In 2015, they opened HoliCOW, a gallery-store where visitors could admire and buy high quality Cebuano furniture.
“There is a tradition among furniture exporters, to save the best for the outside. But how can we acquire strong domestic support if the local market doesn’t have access to our furniture in the first place?” Kae says. “It enforces the feeling of how poor we are. Poor quality items are left for us, while the best are given to others. We wanted to reverse this perspective.”
Designing with and for communities
HoliCOW sets itself apart from regular furniture stores through their commitment to sustainability, trace-ability, and community. They believe Cebuano furniture making should be sustainable, and that other people should sustain it in a positive way. One way they do this is through cross-industry collaborations with government and non-government organizations.
“When the Department of Trade and Industry, for example, says this town or community is ready for a design intervention..when they already have basic accounting and inventory skills, and know how to deal with their raw materials…that’s where we come in and start developing furniture pieces and accessories with them,” Kae explains.
HoliCOW develops products in tangent with the lifestyles of the communities they work with. For instance, they have a weaving community where women bring home prototypes and raw materials, so they can weave products during their free time. They then bring the finished products back to the studio for quality checking.
“Although we now debut [Cebuano] furniture in the local market, we still export and hold them in export standard,. Product corrections, product shelving, and new product development are all part and parcel of the hard work we do,” Kae shares.
Furniture, Big and Small
Since opening, HoliCOW has been continuously adjusting to the domestic market.
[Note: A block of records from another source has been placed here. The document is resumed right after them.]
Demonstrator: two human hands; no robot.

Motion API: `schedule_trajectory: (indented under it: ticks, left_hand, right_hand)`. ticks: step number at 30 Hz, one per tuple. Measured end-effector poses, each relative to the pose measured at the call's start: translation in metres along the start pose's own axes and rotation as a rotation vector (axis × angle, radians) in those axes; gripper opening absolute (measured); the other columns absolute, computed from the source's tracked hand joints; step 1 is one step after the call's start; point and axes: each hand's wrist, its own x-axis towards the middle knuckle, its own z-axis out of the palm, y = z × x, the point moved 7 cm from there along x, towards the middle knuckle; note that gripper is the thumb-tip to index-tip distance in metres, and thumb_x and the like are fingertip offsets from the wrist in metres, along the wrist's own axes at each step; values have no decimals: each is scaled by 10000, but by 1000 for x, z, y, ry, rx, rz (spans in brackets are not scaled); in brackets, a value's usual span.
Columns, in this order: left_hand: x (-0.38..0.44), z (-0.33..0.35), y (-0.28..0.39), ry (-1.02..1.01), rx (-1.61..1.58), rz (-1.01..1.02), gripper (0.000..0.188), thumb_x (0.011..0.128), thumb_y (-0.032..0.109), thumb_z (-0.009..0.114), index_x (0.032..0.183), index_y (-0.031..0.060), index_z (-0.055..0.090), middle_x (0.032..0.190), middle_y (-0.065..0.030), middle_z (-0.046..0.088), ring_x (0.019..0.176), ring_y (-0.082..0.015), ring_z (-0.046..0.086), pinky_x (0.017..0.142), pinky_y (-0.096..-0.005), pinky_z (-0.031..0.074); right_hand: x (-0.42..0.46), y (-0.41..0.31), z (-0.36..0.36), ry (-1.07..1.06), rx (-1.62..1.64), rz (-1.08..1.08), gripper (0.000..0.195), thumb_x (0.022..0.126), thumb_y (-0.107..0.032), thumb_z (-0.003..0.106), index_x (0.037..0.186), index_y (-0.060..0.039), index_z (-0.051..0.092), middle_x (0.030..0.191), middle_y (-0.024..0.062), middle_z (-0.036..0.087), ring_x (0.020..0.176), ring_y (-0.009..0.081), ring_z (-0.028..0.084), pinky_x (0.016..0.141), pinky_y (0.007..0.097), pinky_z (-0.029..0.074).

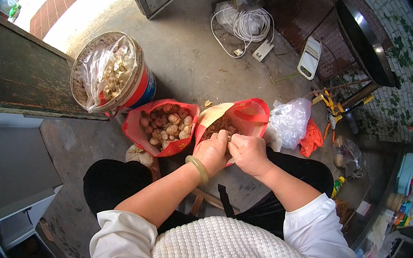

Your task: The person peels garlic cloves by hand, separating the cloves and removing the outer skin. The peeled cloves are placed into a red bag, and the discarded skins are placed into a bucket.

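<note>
My left hand [213, 152], with a pale bangle at its wrist, meets my right hand [249, 154] over the near edge of a red bag [257, 111] on the right. The fingers of both pinch a small item between them, mostly hidden, perhaps a garlic bulb or clove. Brownish, loose matter lies inside that bag. Touching it on the left stands another red bag [131, 128], holding many round bulbs or cloves [172, 129], some brownish pink and some whitish. Behind it is a bucket [146, 88] with a clear plastic bag [99, 70] and dry papery skins [119, 70].
To the right lie a clear plastic bag [291, 121] and an orange-red bag [310, 138]. Farther back are a coiled white cable [255, 24], a power strip [263, 50] and a white grater [310, 58]. A large wok [363, 43] leans by the wall. Yellow-handled tools [330, 106] lie below it.
</note>
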Motion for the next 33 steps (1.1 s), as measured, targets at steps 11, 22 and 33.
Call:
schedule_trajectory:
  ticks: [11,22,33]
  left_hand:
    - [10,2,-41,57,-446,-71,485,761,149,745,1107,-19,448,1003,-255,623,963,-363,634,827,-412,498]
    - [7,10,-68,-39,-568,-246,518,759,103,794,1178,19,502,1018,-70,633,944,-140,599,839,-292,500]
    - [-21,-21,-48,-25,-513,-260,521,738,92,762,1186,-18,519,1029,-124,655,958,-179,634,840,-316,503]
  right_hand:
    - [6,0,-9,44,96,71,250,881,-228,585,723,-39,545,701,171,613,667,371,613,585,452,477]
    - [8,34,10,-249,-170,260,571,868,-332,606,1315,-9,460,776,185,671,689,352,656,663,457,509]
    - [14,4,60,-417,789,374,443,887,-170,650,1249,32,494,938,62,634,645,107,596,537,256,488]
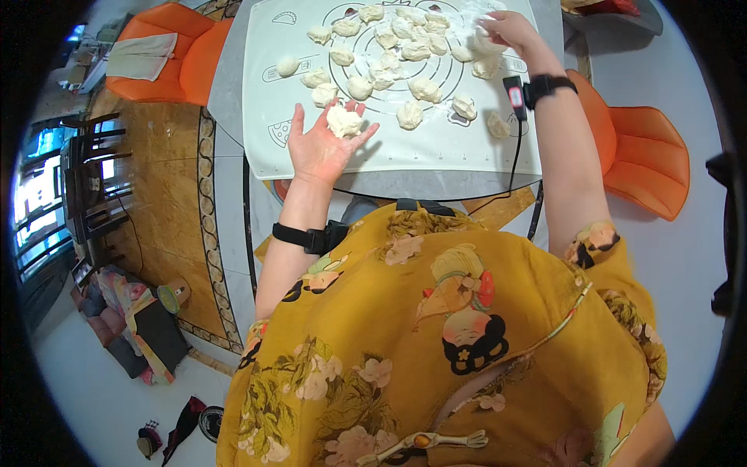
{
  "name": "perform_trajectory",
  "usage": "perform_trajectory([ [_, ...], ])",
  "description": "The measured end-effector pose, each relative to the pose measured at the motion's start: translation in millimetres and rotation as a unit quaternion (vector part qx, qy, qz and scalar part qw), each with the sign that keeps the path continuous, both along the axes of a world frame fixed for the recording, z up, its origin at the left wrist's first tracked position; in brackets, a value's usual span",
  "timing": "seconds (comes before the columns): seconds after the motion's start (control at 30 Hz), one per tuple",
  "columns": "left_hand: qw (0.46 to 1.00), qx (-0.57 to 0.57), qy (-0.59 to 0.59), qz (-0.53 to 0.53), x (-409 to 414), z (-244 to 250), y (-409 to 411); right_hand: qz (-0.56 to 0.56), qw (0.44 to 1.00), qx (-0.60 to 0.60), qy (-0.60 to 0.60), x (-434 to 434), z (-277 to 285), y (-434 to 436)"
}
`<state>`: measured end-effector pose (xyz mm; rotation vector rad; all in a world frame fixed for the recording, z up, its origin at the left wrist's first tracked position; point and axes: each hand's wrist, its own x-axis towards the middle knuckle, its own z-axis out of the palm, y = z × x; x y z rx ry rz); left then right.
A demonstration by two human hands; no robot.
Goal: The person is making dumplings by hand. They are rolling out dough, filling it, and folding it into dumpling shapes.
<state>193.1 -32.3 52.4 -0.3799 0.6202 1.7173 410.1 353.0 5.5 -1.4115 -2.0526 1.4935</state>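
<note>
My left hand is turned palm up near the front left of a white printed pastry mat. A rough lump of dough rests on its fingers, which are spread. Farther off, at the mat's back right, my right hand reaches over flour and dough pieces; its fingertips are bent down, and whether they hold anything cannot be told. Several dough pieces lie floured across the mat's printed circles. A smoother dough ball sits apart at the left. Nearest the front edge are dough lumps.
The mat lies on a grey round-edged table. A black cable runs from my right wrist over the table's front edge. Orange chairs stand at the left and right, the left one with a cloth on it.
</note>
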Motion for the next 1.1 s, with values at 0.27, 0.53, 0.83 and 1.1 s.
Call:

Cebuano furniture makers traditionally made furniture for huge spaces like hotels and villas, as the export market demanded. Now, they make pieces that are more functional and can fit in small spaces.
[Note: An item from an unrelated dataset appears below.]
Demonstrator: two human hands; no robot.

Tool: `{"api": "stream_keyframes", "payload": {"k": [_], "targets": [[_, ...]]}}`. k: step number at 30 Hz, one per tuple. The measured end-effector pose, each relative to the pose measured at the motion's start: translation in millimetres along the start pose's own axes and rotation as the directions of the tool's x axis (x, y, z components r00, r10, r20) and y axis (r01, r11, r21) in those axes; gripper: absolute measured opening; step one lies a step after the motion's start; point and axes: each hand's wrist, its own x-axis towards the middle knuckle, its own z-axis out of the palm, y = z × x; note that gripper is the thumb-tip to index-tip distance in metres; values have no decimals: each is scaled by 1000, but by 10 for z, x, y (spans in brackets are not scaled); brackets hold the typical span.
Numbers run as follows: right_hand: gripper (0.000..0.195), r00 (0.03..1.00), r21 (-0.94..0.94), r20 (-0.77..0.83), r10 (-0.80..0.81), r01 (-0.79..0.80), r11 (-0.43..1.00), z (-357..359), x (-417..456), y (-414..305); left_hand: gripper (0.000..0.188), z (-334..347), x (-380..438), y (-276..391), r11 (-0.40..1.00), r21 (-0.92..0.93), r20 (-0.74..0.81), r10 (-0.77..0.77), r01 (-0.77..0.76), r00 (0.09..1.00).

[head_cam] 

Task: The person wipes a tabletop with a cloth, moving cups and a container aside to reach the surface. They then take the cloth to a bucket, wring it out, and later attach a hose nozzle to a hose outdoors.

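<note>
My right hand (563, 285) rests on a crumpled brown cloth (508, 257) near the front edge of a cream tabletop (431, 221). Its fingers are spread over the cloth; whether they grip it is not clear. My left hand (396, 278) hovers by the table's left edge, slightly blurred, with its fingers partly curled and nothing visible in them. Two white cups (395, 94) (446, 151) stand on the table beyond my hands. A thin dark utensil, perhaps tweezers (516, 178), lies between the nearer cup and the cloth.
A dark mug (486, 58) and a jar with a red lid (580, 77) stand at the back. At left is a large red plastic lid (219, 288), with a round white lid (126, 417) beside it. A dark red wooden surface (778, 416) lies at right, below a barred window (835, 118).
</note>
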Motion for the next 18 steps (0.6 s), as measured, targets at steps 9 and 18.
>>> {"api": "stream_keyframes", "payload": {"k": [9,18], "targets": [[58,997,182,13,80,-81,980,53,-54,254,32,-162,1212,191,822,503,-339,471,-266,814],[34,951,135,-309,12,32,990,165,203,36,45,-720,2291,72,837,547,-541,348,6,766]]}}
“That’s what we communicate to our designers: let us look at this in terms of something small and conversational—that packs a punch,” Kae says. “After all, my condo will be exactly the same as my neighbor’s condo before I create that space and make it mine.”
Today, the HoliCOW gallery-store features folding tables one can set aside, ottomans that double as storage, nesting tables one can push in, cheese trays one can hang on the wall, among dozens of other of small, functional pieces for urban living in the Philippines.
When asked what furniture she finds essential when decorating a new condominium, Kae shares:
“For a small space, definitely a good sofa or armchair. When you get up in the morning, you sit on your chair with a cup of coffee and think about your day. Then, you have a side table, where you can put a reading lamp or maybe some books. Ambient lighting also helps set the mood of your place. If you’re in a bad mood, it’s nice to turn everything off except some choice warm white lights, while lounging in your armchair with music playing and warm drink in hand.”